Several years ago I tackled my paper clutter. Old manuals, college papers, and notebooks went out to the recycling. I set aside sentimental papers that had begun to accumulate from our young children for later sorting. My mother, having heard me talk about this journey, felt inspired to tidy a bit. One day after a visit she mentioned that she had a tote for me to take.
When I got home and opened the exceptionally heavy box I saw five, 4” thick, three ring binders filled with papers. These binders contained every paper that had come home from my kindergarten, first, and second grade years.
From lunch menus to Sally Fields wrapping paper order forms, lice notices to academic worksheets. Mom had carefully three-hole-punched and filed each and every one for safekeeping.
Leafing through them, the overwhelming question was “Why had she felt the need to keep these?” The majority of them were parent notices, and the few included worksheets weren’t anything special. I can venture a few guesses regarding her “why.” These binders demonstrate her organization skills and they are tangible proof of effort and of caring. They are also things that perhaps she wishes her mother had made. While well intentioned, the binders are not how I remember my mother’s acts of caring and love. The papers within don’t hold sentimental meaning for me; I had no knowledge of them, or the binders.
After cleaning out the tote and recycling a massive amount of paperwork that I previously had no idea existed, I decided to come up with a plan for our kids. I didn’t want to hand down mountains of unimportant paperwork, or things that they don’t find memorable.
We have four children, two of whom are in elementary school, and two not yet old enough to attend school. Our two boys come home every day after school and empty the contents of their backpacks: permission forms, notices, art and miscellany pour out onto our counter. We file the kid’s paper work as it comes in, anything that has important dates gets placed on the calendar so I can transfer the information and recycle the form. Their regular worksheets get looked over; I congratulate them for a job well done, we take a moment to talk about what they learned by doing the work, and address any issues before recycling the pages.
We then talk about their artwork and they decide if they want to keep it or not.
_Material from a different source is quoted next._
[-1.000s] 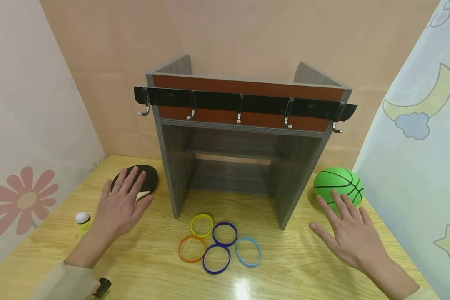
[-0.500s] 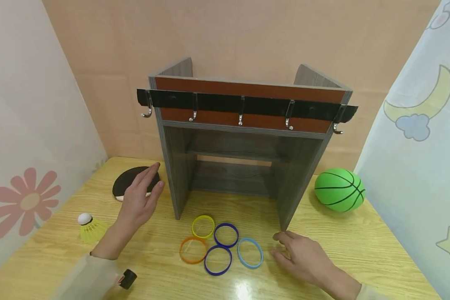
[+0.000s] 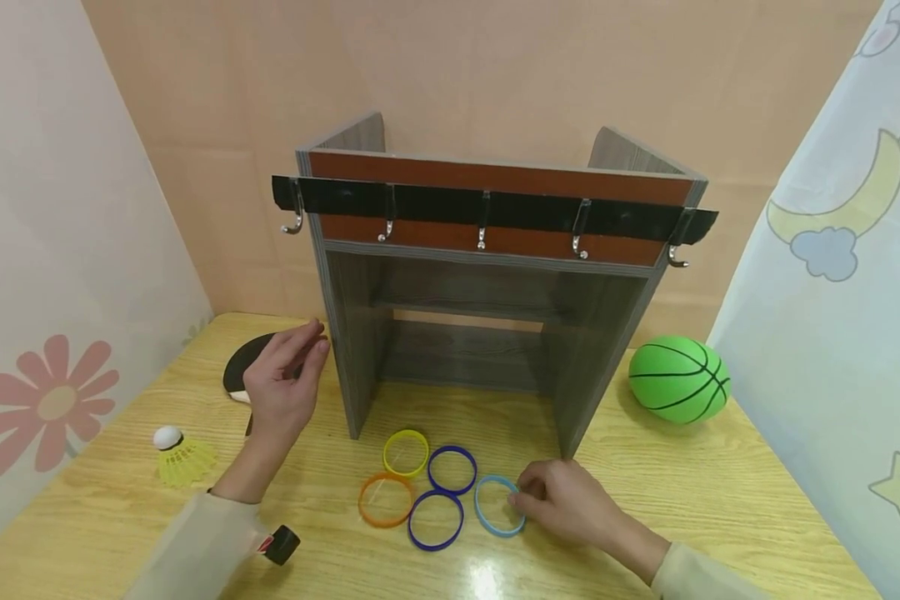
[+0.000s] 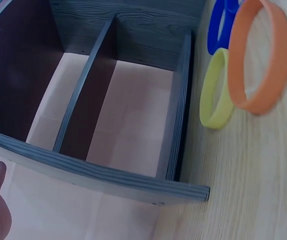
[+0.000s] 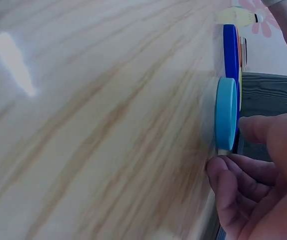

If it is large, bulky, or has lots of sticking out bits that would make it difficult to keep, I have them hold it up and I take a picture of them with their creation before letting it go. It’s important to have our child in the picture instead of simply photographing their art, it’s a lot more fun (for me, and them!) to look back on pictures when they are in them. The kids have the option to display the large/bulky art in their rooms if they vote to keep it, but I am not going to hide it away and store it for them.
Each child has a hanging file folder in my office where we add the papers that they vote to keep throughout the year to the ones we have collected previous years. At the end of each school year we have a “memory party.” We start with our oldest child’s folder and look through the accumulated contents together: handprints from toddler years, letters, drawings and paintings. He looks at and holds each item, deciding whether or not it makes the cut for the “keep” pile or if it’s placed in the “go” pile. It is important that he makes these decisions without any influence from me. Then we move on to the next child. Our youngest two will start making decisions after their first year of school, as that is when things start to really accumulate and they are mature enough to understand the process.
Things that I have attachment to, get photographed or scanned in. This process allows each child to choose the papers that are important to them, that they would like to see again, and refreshes memories about the time when it was created. It’s fun! We enjoy looking at the progress they’ve made and recalling different adventures, “Remember drawing that in Florida after our beach walk? You spotted the manatees first and felt so proud of yourself!”
In the end, each child has curated a collection of papers that they hand picked as special and meaningful to them, that grows with them as they add to and subtract from it yearly. Their rooms display the artwork they created, and that they truly enjoy looking at. Since we have fallen into the habit of sorting papers immediately as they come in, we reap the benefits of a clear space and free ourselves mentally from the task so that we can be fully present and enjoy one another.
We don’t have to hand down piles of unimportant papers to our kids. We can free up physical space now, and relieve ourselves mentally from the weight of the paper clutter in the other room.
Allow kids to make their own decisions about what to keep and what has meaning. Revisit favorites regularly and evaluate whether or not we’re holding onto something because we can’t let go of it, or because it’s truly important to our kids.
What’s significant to them may not be what we would have chosen, and that’s okay! It is important to recognize these differences and acknowledge feelings that surface as our kids choose to let go of something we would have kept. We delight in the knowledge that our children only have articles filled with memories and meaning, not a pile of papers that we were unable to let go of, or felt obligated to keep. Together, craft a capsule that has meaning.